Modeling & Traffic Analysis
In this phase of the study, the project team conducted analyses of the existing traffic operations and developed models of traffic flow that will be used to analyze the options being considered and to compare them to the existing roadways. This will allow us to analyze the impacts of changes to the transportation network under the options that will be developed in this study.

Capacity Analysis- Traffic analysis was conducted in accordance with the Transportation Research Boards' Highway Capacity Manual to document existing conditions. 56 intersections and 34 freeway segments along the Parkway East corridor were analyzed during the AM and PM peak periods based upon the traffic counts conducted earlier in the study. The results documented the existing levels of congestion on the Parkway and at key intersections, and will provide a baseline for the future year analysis and to assist in the calibration of the network model developed using Visum modeling software.

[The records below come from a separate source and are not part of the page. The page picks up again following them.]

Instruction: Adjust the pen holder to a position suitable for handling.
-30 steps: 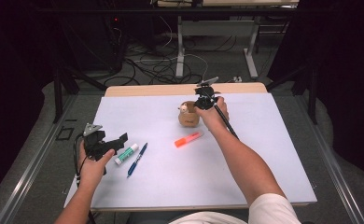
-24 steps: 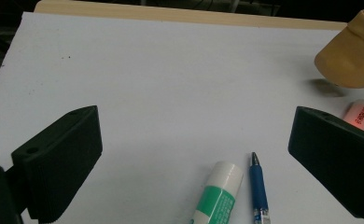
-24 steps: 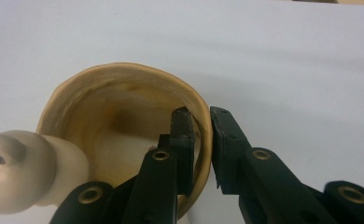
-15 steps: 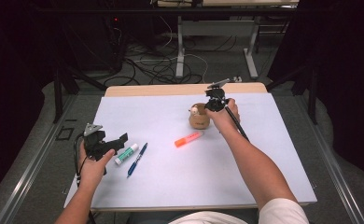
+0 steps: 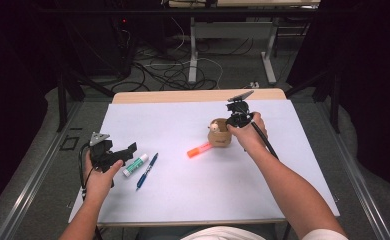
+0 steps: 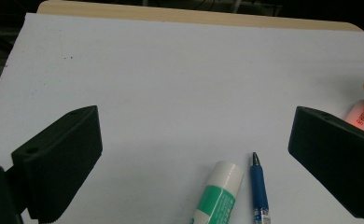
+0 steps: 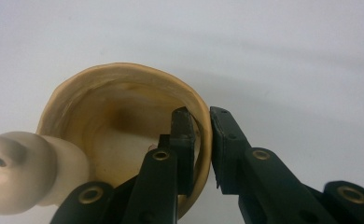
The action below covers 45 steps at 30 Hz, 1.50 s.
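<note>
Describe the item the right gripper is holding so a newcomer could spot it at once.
On the white table, look right of centre, beside the orange marker. The right gripper pinches the rim of a tan cup: the one upright, hollow item; the others are slim sticks lying flat.

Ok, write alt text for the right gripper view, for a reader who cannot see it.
The right gripper pinches the rim of a tan cup, one black jaw inside the wall and one outside. A pale rounded object leans out over the cup's rim at the lower left, and the white table surface lies behind.
</note>
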Each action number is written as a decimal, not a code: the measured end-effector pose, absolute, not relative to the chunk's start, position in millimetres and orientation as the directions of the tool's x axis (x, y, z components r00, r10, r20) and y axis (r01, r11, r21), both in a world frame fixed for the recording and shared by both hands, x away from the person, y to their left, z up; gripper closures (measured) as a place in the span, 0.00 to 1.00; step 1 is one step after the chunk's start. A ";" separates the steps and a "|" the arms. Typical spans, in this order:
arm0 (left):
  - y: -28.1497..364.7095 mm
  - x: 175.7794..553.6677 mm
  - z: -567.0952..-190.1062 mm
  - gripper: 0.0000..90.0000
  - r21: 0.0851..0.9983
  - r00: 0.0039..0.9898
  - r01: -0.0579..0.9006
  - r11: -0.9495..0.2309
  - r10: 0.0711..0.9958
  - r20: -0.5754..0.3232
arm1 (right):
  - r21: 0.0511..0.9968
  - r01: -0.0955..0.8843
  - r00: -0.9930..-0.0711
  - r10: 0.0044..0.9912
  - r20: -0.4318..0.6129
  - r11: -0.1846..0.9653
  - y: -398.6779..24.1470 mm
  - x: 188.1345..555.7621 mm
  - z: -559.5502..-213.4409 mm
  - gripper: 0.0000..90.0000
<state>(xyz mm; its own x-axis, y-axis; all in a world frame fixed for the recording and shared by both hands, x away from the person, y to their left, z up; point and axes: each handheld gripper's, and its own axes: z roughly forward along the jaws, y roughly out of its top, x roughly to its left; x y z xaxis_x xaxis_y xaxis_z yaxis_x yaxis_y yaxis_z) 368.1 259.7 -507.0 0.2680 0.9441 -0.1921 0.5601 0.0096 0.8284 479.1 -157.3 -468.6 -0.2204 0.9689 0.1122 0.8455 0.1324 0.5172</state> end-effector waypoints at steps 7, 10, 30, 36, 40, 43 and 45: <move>259.0 367.6 -506.6 0.03 0.829 0.267 0.559 0.009 0.945 -0.191 | 0.481 0.862 -0.250 0.960 0.125 0.162 -155.5 456.6 -469.4 0.89; 258.6 367.5 -506.5 0.03 0.829 0.269 0.559 0.006 0.944 -0.189 | 0.487 0.855 -0.269 0.956 0.121 0.179 -149.8 447.2 -470.9 0.89; 256.0 367.7 -507.3 0.03 0.826 0.274 0.563 -0.005 0.945 -0.181 | 0.458 0.843 -0.371 0.921 0.116 0.282 -116.8 390.9 -479.5 0.89; 254.7 367.5 -507.2 0.03 0.829 0.277 0.559 -0.008 0.944 -0.178 | 0.460 0.842 -0.373 0.920 0.119 0.281 -112.1 385.0 -489.0 0.90; 255.0 368.0 -507.8 0.03 0.828 0.276 0.561 -0.007 0.944 -0.180 | 0.447 0.852 -0.361 0.924 0.123 0.274 -114.9 382.4 -491.7 0.90; 254.1 368.3 -508.2 0.03 0.826 0.279 0.563 -0.010 0.944 -0.178 | 0.420 0.866 -0.355 0.925 0.139 0.270 -118.7 380.6 -491.3 0.90; 253.5 368.2 -507.7 0.03 0.827 0.281 0.562 -0.014 0.943 -0.176 | 0.420 0.869 -0.356 0.921 0.158 0.263 -121.9 380.6 -491.3 0.89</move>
<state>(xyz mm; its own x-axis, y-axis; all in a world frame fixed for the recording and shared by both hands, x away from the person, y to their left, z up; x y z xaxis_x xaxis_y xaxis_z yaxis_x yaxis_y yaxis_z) 368.2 253.5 -507.7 0.2813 0.9434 -0.1757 0.5625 -0.0138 0.8267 380.6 -121.9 -491.3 -0.3556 0.9211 0.1583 0.8686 0.2632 0.4198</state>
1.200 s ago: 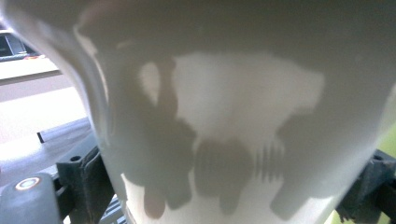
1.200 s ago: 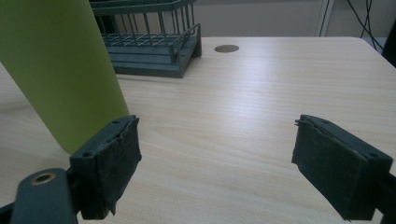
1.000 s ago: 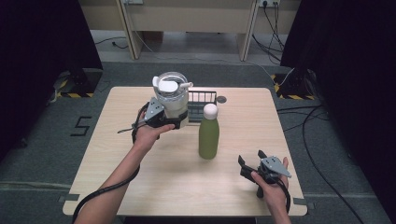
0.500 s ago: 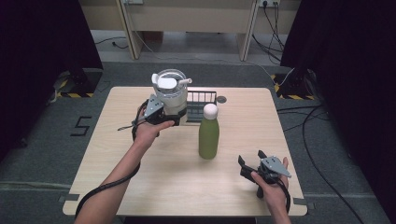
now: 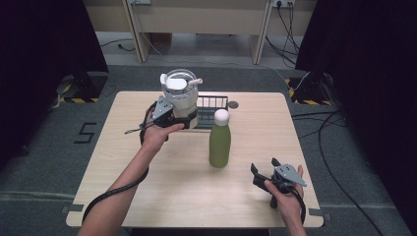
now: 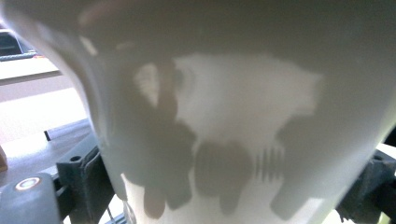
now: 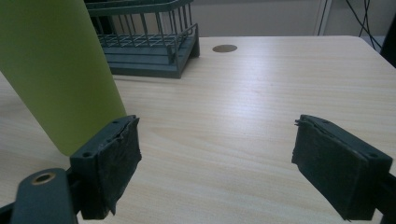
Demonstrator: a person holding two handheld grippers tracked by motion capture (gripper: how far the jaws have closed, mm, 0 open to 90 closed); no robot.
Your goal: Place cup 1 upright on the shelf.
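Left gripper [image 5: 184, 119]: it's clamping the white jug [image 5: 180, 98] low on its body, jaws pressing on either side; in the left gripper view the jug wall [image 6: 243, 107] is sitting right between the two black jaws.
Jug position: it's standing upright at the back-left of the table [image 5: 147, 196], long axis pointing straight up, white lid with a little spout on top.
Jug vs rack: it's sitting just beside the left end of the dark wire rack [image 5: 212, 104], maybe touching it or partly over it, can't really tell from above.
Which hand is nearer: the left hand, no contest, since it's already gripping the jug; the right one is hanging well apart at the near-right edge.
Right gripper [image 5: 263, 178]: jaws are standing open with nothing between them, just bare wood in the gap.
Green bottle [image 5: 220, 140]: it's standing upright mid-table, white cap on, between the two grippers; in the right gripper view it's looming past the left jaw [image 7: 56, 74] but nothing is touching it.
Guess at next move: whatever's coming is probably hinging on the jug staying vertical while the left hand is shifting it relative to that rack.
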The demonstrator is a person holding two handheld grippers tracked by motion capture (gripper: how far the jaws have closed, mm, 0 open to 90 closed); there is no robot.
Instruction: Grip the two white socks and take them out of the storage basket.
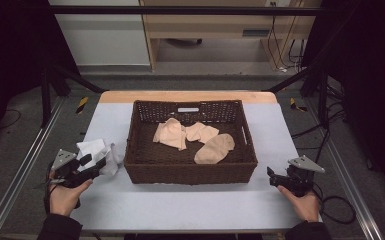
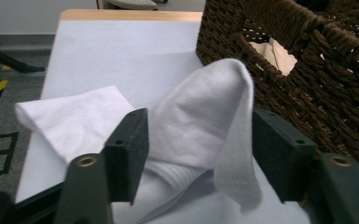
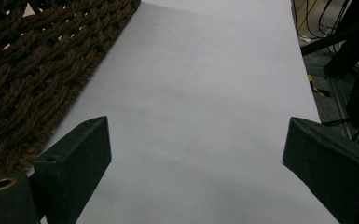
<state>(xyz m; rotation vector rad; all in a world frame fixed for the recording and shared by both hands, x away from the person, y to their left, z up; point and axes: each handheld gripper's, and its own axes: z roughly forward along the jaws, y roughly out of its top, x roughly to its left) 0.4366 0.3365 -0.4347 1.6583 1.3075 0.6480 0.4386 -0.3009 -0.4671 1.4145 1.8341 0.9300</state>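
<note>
A crumpled white sock (image 1: 100, 153) lies on the table just left of a dark brown wicker basket (image 1: 190, 172). My left gripper (image 1: 97, 164) is open at the sock's near side. In the left gripper view the white sock (image 2: 205, 112) humps up between the two spread jaws of the left gripper (image 2: 200, 140), close beside the basket (image 2: 307, 60). Inside the basket lie three beige socks (image 1: 171, 134), (image 1: 201, 131), (image 1: 215, 148). My right gripper (image 1: 271, 175) is open to the right of the basket's front corner. Nothing is between the jaws of the right gripper (image 3: 196, 149), and the basket (image 3: 23, 70) is at the left.
The table has a pale grey cover (image 1: 190, 205) and a wooden far edge (image 1: 187, 96). Metal rails run along both sides. A cable (image 1: 337, 207) trails from the right gripper. Beige fabric (image 2: 275, 53) shows through the basket's handle hole.
</note>
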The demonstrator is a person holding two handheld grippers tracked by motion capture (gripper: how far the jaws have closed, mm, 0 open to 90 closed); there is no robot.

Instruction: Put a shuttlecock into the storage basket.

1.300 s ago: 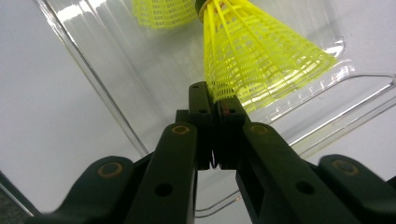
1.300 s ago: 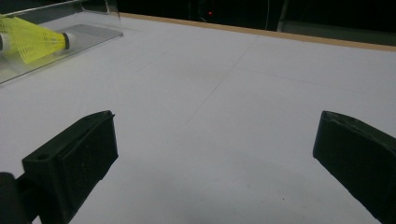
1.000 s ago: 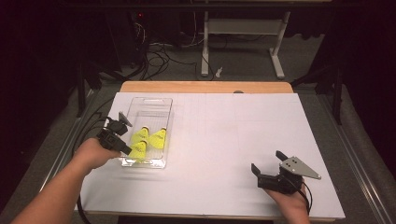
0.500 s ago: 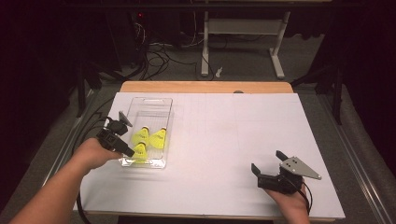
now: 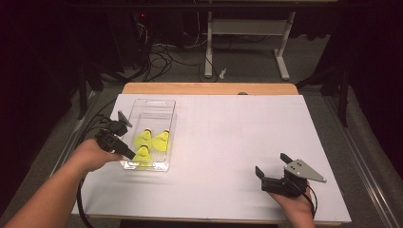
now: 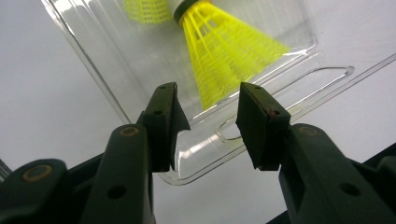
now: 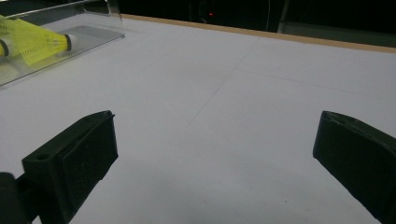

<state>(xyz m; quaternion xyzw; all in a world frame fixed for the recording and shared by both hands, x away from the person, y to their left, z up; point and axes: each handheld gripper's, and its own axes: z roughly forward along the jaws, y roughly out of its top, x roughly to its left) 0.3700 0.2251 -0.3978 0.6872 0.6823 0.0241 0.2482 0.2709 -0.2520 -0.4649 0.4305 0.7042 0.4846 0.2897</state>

Network Model- The Visum network model projects the travel of vehicles throughout the network based upon land use patterns, origin-destination information, and the capacity and operation of the available roadway network. The model developed was based upon the regional model developed and maintained by the Southwestern Pennsylvania Commission, and was updated to incorporate the origin-destination information collected earlier in this study. Separate models were developed and calibrated for both the AM and PM peak periods, based on earlier traffic counts.

The model will allow the project team to evaluate the impact of potential roadway improvements on traffic patterns, based upon options such as reconfigured interchanges, new roadway connections, and increased capacity.

Visum Network Model

Simulation Model- A detailed model of the Parkway East Corridor was built using the Vissim microsimulation software. This model simulates the behavior and interaction of vehicles on the Parkway network, including queues at the Squirrel Hill tunnel, merging behavior at on-ramps, and the operation of traffic signals at intersecting roads. The model includes the entire length of the Parkway from the Fort Pitt Bridge ramps to the Turnpike interchange in Monroeville, and was calibrated to represent the existing conditions on the roadway using the aerial traffic counts and the travel patterns identified in the previous phases of this study. Separate models were built and calibrated to represent the AM and PM peak periods.

This model will be an important tool in evaluating the impact of possible improvements on the Parkway as the study moves forward. It will enable the project team to model and evaluate changes such as reconfigured ramps and interchanges, new lane configurations, and signal changes.